こうした姿勢は、いわば「感ピューター」とでも呼べる直観的経営であり、データ偏重の時代においては逆説的な価値を放っています。
実は、士業のマーケティングやブランディングにおいても、こうした“においを読む力”は極めて重要です。
データでは見えない顧客とのマッチング
士業の世界でも「立地」に相当する要素があります。たとえば事務所の場所、Webサイトのデザイン、プロフィール写真、問い合わせフォームの設計、SNSでの言葉遣いなどは、すべて“出会いの場”であり、そこに漂う“におい”が顧客に印象を与えます。
たとえWebサイトのSEO対策が万全でも、「この雰囲気は合わないな」と感じられたら、顧客はページを閉じてしまいます。逆に、検索順位が低くても、「この先生、なんだか安心できる」と思ってもらえれば、問い合わせにつながることがあります。
これは、日高屋が「人通りが多い」というだけではなく、「ここには温かみのある客層が集まっている」といった“質”を読み取る感性に通じています。
士業にも“においの合う”顧客がいる
神田会長は、繁盛店をつくるのではなく「客の呼吸に合った店」をつくるのだと述べています。
この考え方は、士業にもそのまま当てはまります。すべての人に広く薄くウケようとするのではなく、「この層にだけ深く刺さる」という設計こそが、信頼に基づく関係を築く鍵になります。
「価格を比較して依頼する層」と「誰に依頼するかで選ぶ層」は、まったく異なる文化資本を持っています。そして、後者の層は“におい”で選びます。
神田会長が「ビルの色調が冷たい」「人の流れに生活感がない」と判断するように、顧客も「文章が堅苦しい」「声が強すぎる」「説明が曖昧」といった印象から、無意識のうちに「この先生は違うかもしれない」と感じ取っています。
感性を信じることの意味
現代のマーケティングは、ロジックや数字を重視する傾向があります。もちろん、それらも必要です。しかし、士業のように「誰に相談するか」が極めて重要になるサービスにおいては、“においの設計”が集客の成否を左右する場面も少なくありません。
顧客は、「実績○件」「報酬○円」ではなく、「この先生は誠実そう」「この人の言葉は伝わりやすい」といった、直感的で非言語的な評価軸で選んでいることが多いのです。
日高屋のように、出店地を自ら歩き、現場の空気を感じ取るように、士業もまた、自身の発信や接客、資料、メール文面などにどのような“におい”が漂っているかを、繊細に感じ取る必要があります。
士業こそ“感ピューター”であれ
士業の世界では、ロジックが重視される場面が多いため、自らの感性や直感を軽視しがちです。
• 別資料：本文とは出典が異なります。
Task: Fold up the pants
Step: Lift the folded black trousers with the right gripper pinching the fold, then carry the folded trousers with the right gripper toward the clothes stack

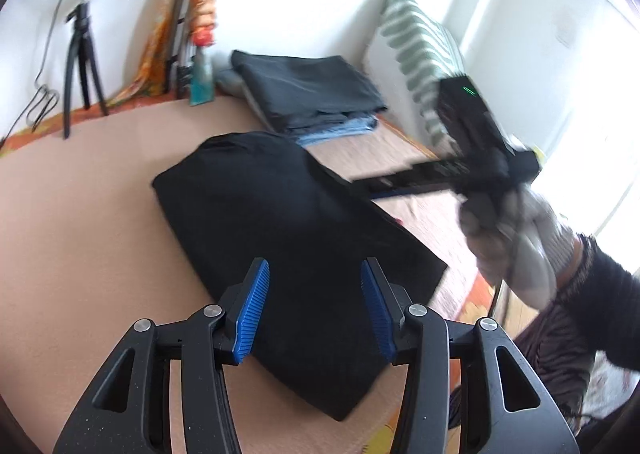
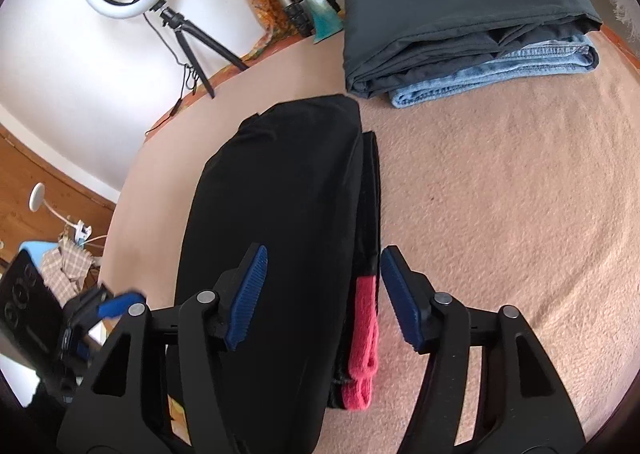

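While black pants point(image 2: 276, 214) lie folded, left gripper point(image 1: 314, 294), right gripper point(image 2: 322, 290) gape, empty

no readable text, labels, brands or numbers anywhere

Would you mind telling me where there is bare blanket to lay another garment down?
Bare pink blanket lies right of the folded black pants, below the stack of folded clothes. A narrower strip runs left of the pants. The far edge by the stack and ring light tripod is crowded.
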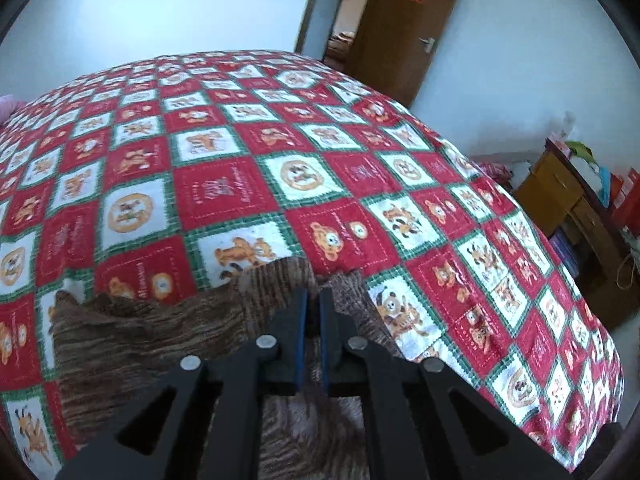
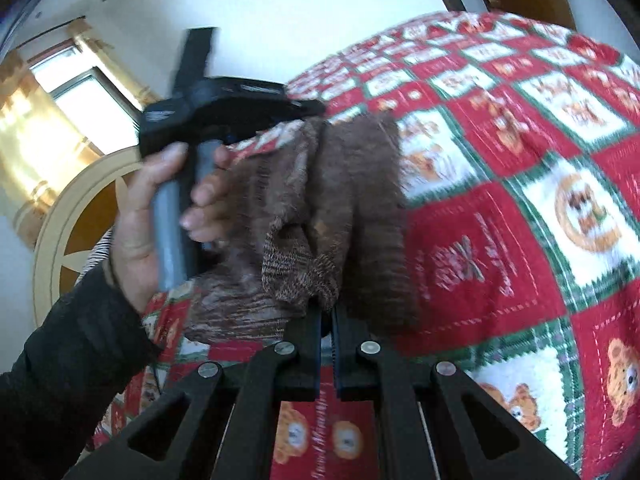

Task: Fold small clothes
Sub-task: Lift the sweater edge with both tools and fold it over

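A small brown knitted garment (image 1: 168, 332) hangs above a bed with a red, white and green bear-print cover (image 1: 224, 184). My left gripper (image 1: 314, 294) is shut on the garment's upper edge, and cloth droops to its left and below it. In the right wrist view the same brown garment (image 2: 360, 216) is bunched and lifted. My right gripper (image 2: 328, 312) is shut on its near edge. The left gripper (image 2: 224, 96) and the hand holding it show at the garment's far left end.
The bed cover (image 2: 520, 200) fills most of both views. A brown door (image 1: 400, 28) stands open at the back. A wooden cabinet (image 1: 568, 200) with clutter stands right of the bed. A window with curtains (image 2: 60, 100) is behind the hand.
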### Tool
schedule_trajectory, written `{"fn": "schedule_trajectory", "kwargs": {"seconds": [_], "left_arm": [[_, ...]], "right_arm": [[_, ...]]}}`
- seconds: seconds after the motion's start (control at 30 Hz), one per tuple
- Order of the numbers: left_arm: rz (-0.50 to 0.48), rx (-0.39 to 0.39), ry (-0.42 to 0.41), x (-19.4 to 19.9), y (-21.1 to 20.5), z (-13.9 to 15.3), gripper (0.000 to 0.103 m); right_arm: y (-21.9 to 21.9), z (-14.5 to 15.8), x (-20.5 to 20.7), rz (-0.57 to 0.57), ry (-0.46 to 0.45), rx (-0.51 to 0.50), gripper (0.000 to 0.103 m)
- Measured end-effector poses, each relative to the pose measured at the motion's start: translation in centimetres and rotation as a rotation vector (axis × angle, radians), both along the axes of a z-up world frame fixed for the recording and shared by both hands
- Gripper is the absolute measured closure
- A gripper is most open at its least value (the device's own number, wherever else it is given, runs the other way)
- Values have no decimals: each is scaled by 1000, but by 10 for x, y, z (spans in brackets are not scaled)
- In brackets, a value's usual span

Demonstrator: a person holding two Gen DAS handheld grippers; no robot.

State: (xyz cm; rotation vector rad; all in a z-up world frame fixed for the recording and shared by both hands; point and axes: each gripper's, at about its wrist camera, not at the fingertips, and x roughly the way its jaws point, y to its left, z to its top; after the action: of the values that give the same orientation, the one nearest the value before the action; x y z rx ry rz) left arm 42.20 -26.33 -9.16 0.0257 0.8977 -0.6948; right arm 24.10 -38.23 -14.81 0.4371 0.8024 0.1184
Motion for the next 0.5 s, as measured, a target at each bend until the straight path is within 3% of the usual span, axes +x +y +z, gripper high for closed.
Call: {"fn": "schedule_trajectory", "kwargs": {"seconds": [0.17,0.23,0.27,0.3,0.33,0.4,0.5], "left_arm": [[34,10,-5,-7,34,11,90],[47,27,-30,-17,56,12,80],[60,35,-43,-23,67,12,74],[74,41,-57,-27,74,10,60],[88,49,-75,-34,85,8,48],[101,71,-103,-47,98,2,37],[114,102,-119,-66,108,-13,36]], "right_arm": [[-1,-9,5,32,56,9,99],[1,-4,1,28,65,-32,93],[0,-1,-2,19,71,-50,73],[-3,4,-6,11,67,-53,48],[-7,9,-10,-2,50,-51,39],[-15,26,-14,-28,-19,-49,37],[-19,50,8,26,-85,-40,38]]}}
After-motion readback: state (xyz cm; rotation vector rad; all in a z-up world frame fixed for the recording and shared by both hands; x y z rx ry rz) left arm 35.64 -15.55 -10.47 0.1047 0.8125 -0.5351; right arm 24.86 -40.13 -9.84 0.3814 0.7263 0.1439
しかし、最終的に依頼をするかどうかを決めるのは、依頼者の“気分”や“雰囲気”に対する共鳴であることが多いのです。
だからこそ、数字では測れない現場感覚──つまり“においを読む力”を信じて、そこに手間を惜しまず、研ぎ澄ましていく必要があります。
士業が日高屋のような「感ピューター経営」を実践することで、顧客との接点における“においの一致”を高め、選ばれる存在へと近づいていくはずです。
── においは見えません。しかし、人の心は、それに最も敏感なのです。